Publié le par la Rédaction

La police va expérimenter des «avions sans pilote»
pour surveiller des zones «sensibles»

Un avion sans pilote dans le ciel des zones «sensibles» : la police va tester dès décembre l’utilisation d’un drone, l’une des attractions du salon Milipol qui s’ouvre demain à Paris.

C’est une recrue de choix pour la police : Elsa, pour «engin léger de surveillance aérienne», va intégrer les rangs des forces de l’ordre en décembre prochain. Un drone de 600 grammes, un mètre d’envergure, 30 minutes d’autonomie en vol. Muni de sa caméra embarquée à visée infrarouge, Elsa pourra, de jour comme de nuit, survoler rassemblements et manifestations, venir en aide aux forces de l’ordre en cas de violences urbaines ou encore recueillir des informations avant une intervention délicate du GIGN ou du GIPN. Michèle Alliot-Marie découvrira l’engin demain au salon Milipol (Mondial de la sécurité intérieure des États), le grand supermarché de la Police, à Paris-Expo porte de Versailles.

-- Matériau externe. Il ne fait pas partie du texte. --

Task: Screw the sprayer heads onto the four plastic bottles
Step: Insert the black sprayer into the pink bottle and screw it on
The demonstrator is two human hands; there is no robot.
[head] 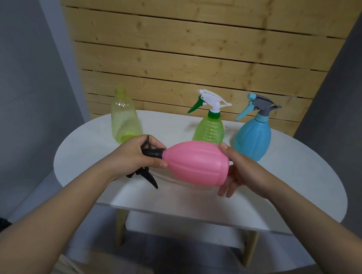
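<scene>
Far left, beyond the left hand (133,155), the yellow-green bottle (124,118) stands on the white table (288,184) with its neck bare, no sprayer on it. The left hand has its fingers and thumb curled round the black sprayer head (151,156), whose collar sits at the neck of the pink bottle (197,163); the trigger pokes out below the hand. The pink bottle lies sideways in the air between the two hands, above the table, neck toward the left hand. Just behind it stands the green bottle (210,129), wearing a white and green sprayer (209,101). The right hand (239,171) cups the pink bottle's base, thumb on top, fingers spread underneath. Behind the right hand stands the blue bottle (252,138), capped with a grey and blue sprayer (259,105).
</scene>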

Les premiers drones («bourdons» en français) ont été testés par l’armée allemande dès 1938. Puis par les Américains pendant la guerre du Vietnam. Mais ce sont les Israéliens qui les ont utilisés pour la première fois en opération il y a une quinzaine d’années. Aussi, sur le plan symbolique, l’usage civil de ces engins militaires n’est pas anodin. Des dizaines de drones sont déjà pourtant en service en France. Mais pas dans la police. Pour le contrôle du trafic routier ou encore le relais de transmissions. En Belgique, aux États-Unis et en Grande-Bretagne, la police a mis en service ses premiers drones. Scotland Yard réfléchit d’ailleurs d’ores et déjà à un système d’armement embarqué. Ce type de surveillance automatisée pourrait donc devenir rapidement la norme en matière de police urbaine. À l’heure actuelle, plus de 250 entreprises fabriquent des drones dans une cinquantaine de pays.

Presse jaune (Maire-Info), 8 octobre 2007.